When model fitting produces a cluster that contains less than this number of points, this cluster is eliminated and the model fitting repeated with a reduction of the number of clusters by one.

Standard deviation:

Value for a fixed standard deviation of individual clusters used in model fitting.

Adapting standard deviation:

Standard deviation of individual clusters is adapted to data during model fitting.
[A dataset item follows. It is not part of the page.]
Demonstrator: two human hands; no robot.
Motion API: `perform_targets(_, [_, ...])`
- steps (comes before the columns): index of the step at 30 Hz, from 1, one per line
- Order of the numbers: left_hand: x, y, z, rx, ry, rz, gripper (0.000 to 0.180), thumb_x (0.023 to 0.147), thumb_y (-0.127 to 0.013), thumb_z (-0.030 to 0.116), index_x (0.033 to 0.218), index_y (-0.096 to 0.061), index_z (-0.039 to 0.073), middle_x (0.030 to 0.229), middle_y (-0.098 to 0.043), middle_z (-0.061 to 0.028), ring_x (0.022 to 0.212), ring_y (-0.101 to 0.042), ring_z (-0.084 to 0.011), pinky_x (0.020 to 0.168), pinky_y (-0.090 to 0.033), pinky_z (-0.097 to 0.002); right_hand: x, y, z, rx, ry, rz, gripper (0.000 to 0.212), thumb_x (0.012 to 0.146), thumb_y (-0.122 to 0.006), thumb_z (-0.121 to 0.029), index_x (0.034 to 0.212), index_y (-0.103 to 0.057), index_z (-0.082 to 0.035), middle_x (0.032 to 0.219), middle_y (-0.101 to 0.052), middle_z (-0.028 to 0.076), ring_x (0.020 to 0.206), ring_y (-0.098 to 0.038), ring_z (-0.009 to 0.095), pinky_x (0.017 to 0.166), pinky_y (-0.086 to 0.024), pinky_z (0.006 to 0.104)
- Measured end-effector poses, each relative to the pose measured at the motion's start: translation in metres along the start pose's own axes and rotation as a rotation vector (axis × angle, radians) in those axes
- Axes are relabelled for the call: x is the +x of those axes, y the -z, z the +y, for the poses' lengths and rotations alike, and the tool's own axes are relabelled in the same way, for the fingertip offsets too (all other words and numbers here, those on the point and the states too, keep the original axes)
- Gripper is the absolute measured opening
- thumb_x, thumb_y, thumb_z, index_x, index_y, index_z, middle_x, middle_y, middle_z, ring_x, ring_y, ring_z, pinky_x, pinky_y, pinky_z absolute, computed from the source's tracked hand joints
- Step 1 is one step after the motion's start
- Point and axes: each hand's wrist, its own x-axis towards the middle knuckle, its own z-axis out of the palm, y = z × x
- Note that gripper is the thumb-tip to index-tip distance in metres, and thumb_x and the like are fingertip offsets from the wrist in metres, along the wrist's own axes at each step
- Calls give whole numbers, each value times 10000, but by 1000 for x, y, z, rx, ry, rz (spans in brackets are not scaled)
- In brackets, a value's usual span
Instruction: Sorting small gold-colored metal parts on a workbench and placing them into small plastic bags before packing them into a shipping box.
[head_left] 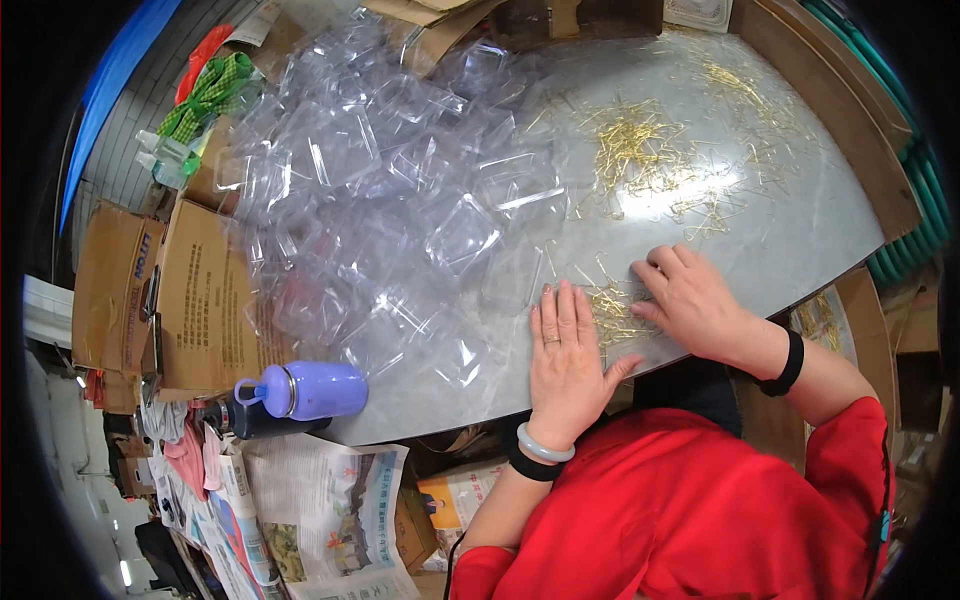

Selecting this option implies ignoring the value entered above for standard deviation (parameter -d.

Probability of error data:

This value is used in the model fitting as an estimate of the proportion of data points that belong to a random point background distribution, respectively that do not belong to any of the clusters to be included in the model.

Mode for highest likelihood computation:

Choose the mode to select for the graphical display the model with the highest likelihood. Text output reports results of both modes, which frequently coincide.
A more detailed description is available
here.

1rst extended reporting range:

This value specifies the distance from the peak of each cluster, for which the number and the fraction of points is reported in the text output. This option does not influence the clustering, but might help to identify too narrow cluster definitions.

2nd extended reporting range:

This value specifies the distance from the peak of each cluster, for which the number and the fraction of points is reported in the text output. This option does not influence the clustering, but might help to identify too narrow cluster definitions.

X axis label:

Label to be used on X axis in final plots. This is typically the genomic position.

Y axis label:

Label to be used on Y axis in final plots. This is typically the frequency of TSS.

Box around cluster:

Check this box to add a rectangle (bounded by plus/minus one standard deviation) around the clusters which have been identified.